RS/6000 data management lecture under AIX
Components of an application :
Introduction
- This lecture introduces the theoretical and practical notion dealing with data management on Aix system (file system, LVM) and a presentation of the SSA cabinet sub-system.
- This lecture is designed for operators (blue slope) and administrators (red and black slope)
1 Data
Internal disk
SSA disk, SSA cabinets, loops, cards
The internal disks
The internal disks (hdisks) are connected to the mother card by a SCSII interface
They are visible only by the local machine
They use SCSII technology
On the production system they are automatically mounted
Notes:
Syspack scheme (how the internal disks using SCSI adapters are mirrored)
The SSA disks
The SSA disks are plugged into a cabinet linked individually to each H70 by an individual SSA card.
They are visible from both members of the cluster but active on one machine at a time.
The disks are numbered by card, loop and serial number.
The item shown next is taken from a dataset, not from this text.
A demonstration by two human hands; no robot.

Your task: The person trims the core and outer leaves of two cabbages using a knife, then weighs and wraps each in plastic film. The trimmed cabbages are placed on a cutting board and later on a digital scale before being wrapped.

A pdisk can be composed of multiple physical disks using SSA ‘raid’ hard-coded technology.
Organisation of a SSA cabinet
A D40 SSA cabinet can hold up to 16 disks
On the production:
- 3 SSA cabinets
- 8 disks per cabinet
- 3 SSA adapter cards per machine
- 24 cables (6*4) linking the 3 cabinets to the 2 machines by 6 loops
Notes:
Overview of the H70 19” rack including the 2 H70 servers H70H and H70B, the 3 D40 SSA cabinets SSA and a scheme of the SSA loop.
Organisation of a SSA cabinet
Notes:
Figure of the internal wrapping and the external cable of a SSA D40 shared by the H70H and H70B server
Bypass Card
Bypass cards manage the sharing of a disk between servers. They are part of the electronics of the D40 cabinet (ssaencl). They are 4 cards per SSA cabinet.
Those cards enforce the way a disk is shared by the servers (exclusive or concurrent access)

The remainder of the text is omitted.